If you’re planning on staying in Yakushima for a few days, it is probably worthwhile getting the unlimited-ride free pass, which allows you to travel around the island an unlimited amount of times for a fixed price (1day – ¥2,000, 2 or 3 days – ¥3,000, 4 days – ¥4,000). The one day ticket isn’t really worthwhile, but if you stay for at least 3 days, it is a very wise investment. It also gives you ¥100 off yakusugi museum, yakusugi cedar land or Shiritani Unsuikyo. Plan your routes and weigh up your options on whether you want to invest in one of these bus tickets but be warned that they are not applicable for the Arakawa mountain bus and the sightseeing bus tour. I stayed for just 3 days and I wished I had bought one. It is easy to spend over ¥1,500 just getting to the other side of the island and back. You can purchase these at Miyanoura port, Anbo port, the tourist information center, Iwasaki hotel and the airport.
What to bring:
- Money. To save the trouble of having to tack down those few ATM machines on the island, it’s best to come with all the money you think you are going to need on the island. In a case like this, being over prepared is probably best, so bring a little more than you think you’ll need and make sure you have it exchanged to Japanese yen already or you’re going to have a tough time.
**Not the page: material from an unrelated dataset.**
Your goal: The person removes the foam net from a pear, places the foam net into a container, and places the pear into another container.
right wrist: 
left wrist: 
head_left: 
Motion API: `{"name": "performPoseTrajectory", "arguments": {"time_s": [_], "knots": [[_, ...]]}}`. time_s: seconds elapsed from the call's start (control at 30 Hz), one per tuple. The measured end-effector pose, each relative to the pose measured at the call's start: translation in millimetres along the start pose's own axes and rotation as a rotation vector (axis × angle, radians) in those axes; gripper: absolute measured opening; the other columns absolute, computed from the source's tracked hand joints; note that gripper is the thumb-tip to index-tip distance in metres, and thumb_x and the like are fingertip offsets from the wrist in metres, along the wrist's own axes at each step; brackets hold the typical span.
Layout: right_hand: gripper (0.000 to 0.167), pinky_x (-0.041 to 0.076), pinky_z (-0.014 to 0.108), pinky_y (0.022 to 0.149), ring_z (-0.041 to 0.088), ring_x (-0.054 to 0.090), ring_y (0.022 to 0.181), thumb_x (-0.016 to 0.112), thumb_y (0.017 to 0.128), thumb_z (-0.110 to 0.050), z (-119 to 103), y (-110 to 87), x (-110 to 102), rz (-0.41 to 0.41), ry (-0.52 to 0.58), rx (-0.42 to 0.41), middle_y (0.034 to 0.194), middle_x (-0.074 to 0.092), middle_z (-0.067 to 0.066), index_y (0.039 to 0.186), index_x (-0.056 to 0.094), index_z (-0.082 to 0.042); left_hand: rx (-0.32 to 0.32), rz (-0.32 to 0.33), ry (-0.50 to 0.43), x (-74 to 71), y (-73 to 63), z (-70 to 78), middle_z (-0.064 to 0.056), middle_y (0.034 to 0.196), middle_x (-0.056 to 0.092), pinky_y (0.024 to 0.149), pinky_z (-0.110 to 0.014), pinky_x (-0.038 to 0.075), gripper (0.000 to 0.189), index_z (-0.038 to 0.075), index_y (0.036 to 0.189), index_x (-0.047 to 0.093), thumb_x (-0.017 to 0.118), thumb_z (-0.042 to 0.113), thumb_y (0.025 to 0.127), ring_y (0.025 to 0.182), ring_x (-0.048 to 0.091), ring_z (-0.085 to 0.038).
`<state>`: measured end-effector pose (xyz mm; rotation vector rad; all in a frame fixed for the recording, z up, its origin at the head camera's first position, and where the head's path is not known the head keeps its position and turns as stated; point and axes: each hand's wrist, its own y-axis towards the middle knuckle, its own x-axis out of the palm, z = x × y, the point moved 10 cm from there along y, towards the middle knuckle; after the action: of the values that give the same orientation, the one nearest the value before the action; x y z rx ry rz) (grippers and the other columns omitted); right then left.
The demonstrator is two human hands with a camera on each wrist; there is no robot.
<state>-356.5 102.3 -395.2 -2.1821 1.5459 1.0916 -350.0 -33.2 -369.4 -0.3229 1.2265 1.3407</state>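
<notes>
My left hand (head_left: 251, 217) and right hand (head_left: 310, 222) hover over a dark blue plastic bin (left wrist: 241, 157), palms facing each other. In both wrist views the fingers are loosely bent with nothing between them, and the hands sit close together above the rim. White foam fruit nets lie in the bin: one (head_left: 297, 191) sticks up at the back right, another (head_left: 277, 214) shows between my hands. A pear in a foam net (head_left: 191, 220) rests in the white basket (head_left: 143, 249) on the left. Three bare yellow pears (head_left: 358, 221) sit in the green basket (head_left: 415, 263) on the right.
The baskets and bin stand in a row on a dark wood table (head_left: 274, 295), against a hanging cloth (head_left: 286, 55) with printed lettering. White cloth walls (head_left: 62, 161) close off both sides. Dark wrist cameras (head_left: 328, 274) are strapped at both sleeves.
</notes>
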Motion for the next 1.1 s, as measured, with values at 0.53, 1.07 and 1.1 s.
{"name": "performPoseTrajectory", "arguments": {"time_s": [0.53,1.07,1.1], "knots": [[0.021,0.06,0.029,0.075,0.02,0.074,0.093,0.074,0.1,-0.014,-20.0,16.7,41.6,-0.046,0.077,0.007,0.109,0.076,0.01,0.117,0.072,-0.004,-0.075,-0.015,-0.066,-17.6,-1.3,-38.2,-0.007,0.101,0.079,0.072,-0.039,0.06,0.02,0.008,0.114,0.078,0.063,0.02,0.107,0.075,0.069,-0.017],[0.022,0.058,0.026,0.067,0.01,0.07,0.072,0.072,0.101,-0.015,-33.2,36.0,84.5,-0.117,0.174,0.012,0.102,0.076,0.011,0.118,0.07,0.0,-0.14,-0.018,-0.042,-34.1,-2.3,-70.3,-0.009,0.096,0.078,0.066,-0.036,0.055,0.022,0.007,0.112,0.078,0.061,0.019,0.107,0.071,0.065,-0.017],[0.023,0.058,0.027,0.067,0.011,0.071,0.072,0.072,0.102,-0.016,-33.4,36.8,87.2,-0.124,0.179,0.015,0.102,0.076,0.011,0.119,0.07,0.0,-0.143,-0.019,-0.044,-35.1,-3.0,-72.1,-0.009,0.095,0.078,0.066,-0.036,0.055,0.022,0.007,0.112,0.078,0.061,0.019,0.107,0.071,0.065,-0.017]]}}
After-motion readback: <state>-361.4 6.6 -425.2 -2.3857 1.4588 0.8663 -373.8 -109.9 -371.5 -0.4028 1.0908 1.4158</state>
- Layers of comfortable, light clothing, suitable for hiking.
- Hiking boots.
- A hand towel to take on your hikes.
- An umbrella (but don’t take it on hikes!)
- Waterproof clothing. Yakushima tends to rain a lot, so be sure to bring wet weather gear. If you’re amongst the trees or on a hike though, you might want to forget the uncomfortable waterproof trousers.
I whole heartedly urge you to stay at Anbo port, or at least nearby. It is much easier to get around from here (unless you’re heading to Shiritani Unsuikyo), meaning less ridiculously early mornings. Most hiking routes, sites and activities are situated around Anbo, so it really seems like the best place to stay if you want to save some time. In addition, there are more restaurants, an ATM machine, a post office, an awesome place to buy a good bento and other local shops.
The first thing you should do when you arrive:
Go to the visitors center by Miyanoura port. You will get some incredible advice, most of which you probably hadn’t even considered, obtain maps, routes and, if you’re as jammy as me, get someone to practically plan a few days hiking for you, all for free and all in impeccable English. I am so glad I went here when I arrived. Otherwise, I’m pretty sure I would have wasted my time on Yakushima.